By Mark Ellis —

In a world where the lines between male and female seem increasingly blurred in the popular culture, renowned atheist Richard Dawkins—the Oxford biologist whose The God Delusion railed against faith—has emerged as an unlikely ally in defending the binary beauty of God’s design.
In a candid August 2025 interview with UnHerd, Dawkins pulled no punches, declaring that biological sex is “a true binary” and warning that transgender ideology risks erasing the “fundamental differences” between men and women that science so clearly affirms.
“There are two sexes, and that’s it,” he stated flatly, pushing back against what he called the trendy notion of gender fluidity that prioritizes feelings over chromosomes, as reported in the magazine’s feature “Why Men Are Different from Women.”
For Christians who believe the Genesis account—”God created mankind in his own image, in the image of God he created them; male and female he created them”—Dawkins’ words, even though spoken by a prominent atheist: reveal that the staunchest skeptic can acknowledge God’s biological realities.
His remarks ignited over 500,000 social media mentions in the past week alone.
Dawkins has nursed a long-standing frustration with what he sees as the hijacking of science by ideology. In the UnHerd interview, he lamented the “once-great” Scientific American magazine’s recent pivot toward denying sex’s binary nature, calling it a betrayal of empirical truth.

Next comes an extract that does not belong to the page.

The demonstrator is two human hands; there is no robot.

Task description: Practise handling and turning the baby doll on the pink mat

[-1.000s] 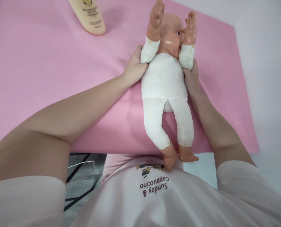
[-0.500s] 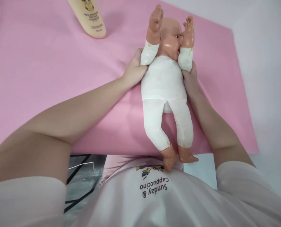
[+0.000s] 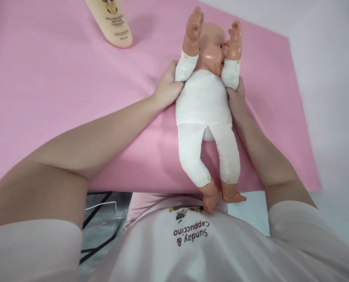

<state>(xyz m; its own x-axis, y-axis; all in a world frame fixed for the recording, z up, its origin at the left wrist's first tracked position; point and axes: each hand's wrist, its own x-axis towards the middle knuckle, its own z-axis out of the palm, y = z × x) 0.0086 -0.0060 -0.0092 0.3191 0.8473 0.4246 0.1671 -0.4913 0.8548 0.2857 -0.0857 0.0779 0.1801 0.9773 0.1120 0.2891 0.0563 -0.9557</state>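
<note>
Your grip is clamped on the doll [image 3: 204,100] from both sides, left hand [image 3: 169,86] and right hand [image 3: 237,98] equally near. It is right of frame centre, long axis running between them, head toward the top edge.

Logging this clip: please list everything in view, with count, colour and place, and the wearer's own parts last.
doll: one, white with orange-brown extremities, between the hands, lower end past the tabletop's near edge
bottle: one, pale yellow, top left of centre, cut off by the frame
tabletop: one, pink, beneath doll and bottle
dark bars: several, black, below the near edge, left
wire: one visible, white, beside the bars
background surface: one or more, whitish, far right
shirt: one, pale, printed, bottom
left hand, right hand: two, bare, gripping the doll's sides
</note>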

In 2023, Dawkins wrote a New Statesman essay arguing that self-identification laws undermine women’s rights, a stance that cost him the American Humanist Association’s “Humanist of the Year” title for allegedly implying transgender identities are “fraudulent.”
Yet in 2025, as cultural battles intensify—from transgender athletes dominating women’s competitions to drag queen story hours in libraries—Dawkins’ voice carries weight in many circles.
Dawkins once mocked the resurrection as “a conjuring trick with bones,” and now unwittingly is affirming the divine order of creation that Scripture declared by Scripture.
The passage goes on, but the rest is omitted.